Even the title of the show itself, My Husband’s Not Gay, came under fire for its focus on marriage at a time when same-sex marriage had not yet been legalized nationwide, and for its perceived shock value, which a title such as “I’m not gay” would not have received. This led to critiques in media mentioned above, and even gained the attention of prominent actor and social media guru George Takei, who worked with a group of friends and colleagues to put together a short spoof on the special called My Husband’s Not Straight that was published through social media platforms and made available on YouTube, with over 160,000 views to date.2 The short film features scenes of “same-sex married couples” where one of the men is
“Do I like women? Yeah, but I like pizza too. Do I need pizza? No. No, I can live without pizza if it means I can have this life,” while the other half of the couple shows obvious strong affection. Seen as a hilarious spoof by members of the LGBT community (Wong 2015), it was framed as a way to highlight what they perceived as the absurdity of being in a marriage with a woman while being publicly seen as gay despite the title of the show.
With these reactions in mind, this chapter analyzes footage of My Husband’s Not Gay, as well as media coverage and comment threads pertaining to the show, to investigate public and popular perceptions of the phenomenon of straight-identified men seeking or desiring other men. In doing so, I explore ways that these men’s agency is constructed, constrained, and limited through language practices both in identity construction and in the popular ideologies revealed in discussions of this episode.

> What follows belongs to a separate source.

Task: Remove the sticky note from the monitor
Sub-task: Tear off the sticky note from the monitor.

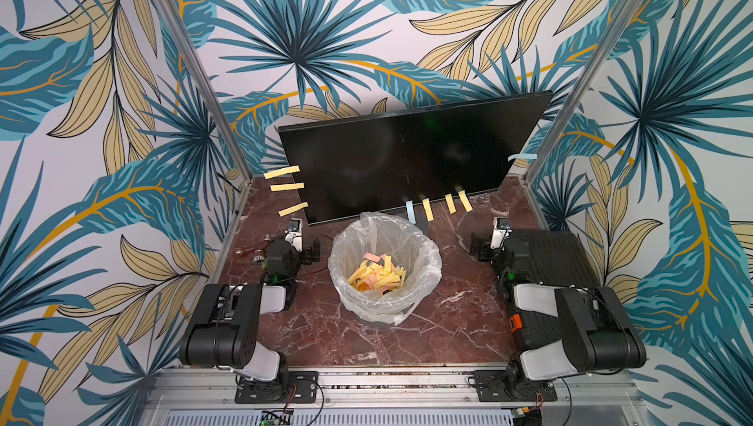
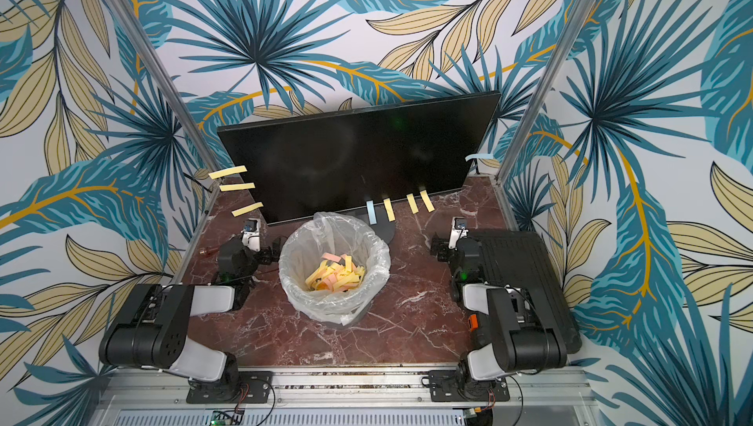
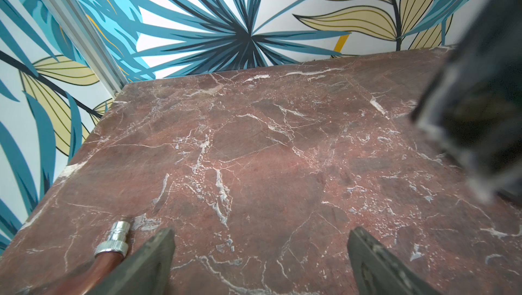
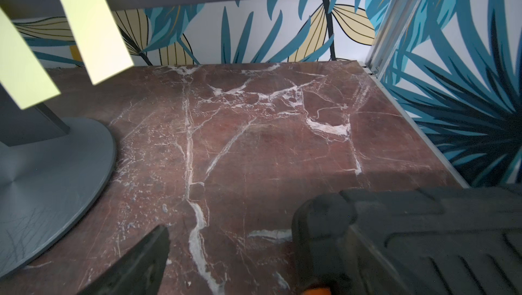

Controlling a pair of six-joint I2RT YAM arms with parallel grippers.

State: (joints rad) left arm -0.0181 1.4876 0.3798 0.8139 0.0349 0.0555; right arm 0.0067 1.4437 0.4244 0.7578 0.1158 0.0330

The chapter aims to contribute to the theorization of constrained agency by examining social, institutional, and individual constraints on agency seen in the use of linguistic constructions of identity and reactions to ideologies about sexual identity by SSA-identified individuals and their families, as well as media representations of men interested in men more broadly and the reactions to such media coverage. The analysis below focuses specifically on the ideological foundation for constraints on agency that such men encounter in their attempts to linguistically construct identities distinct from heterosexual, gay, or bisexual, while maintaining desires often seen as incompatible with these identities.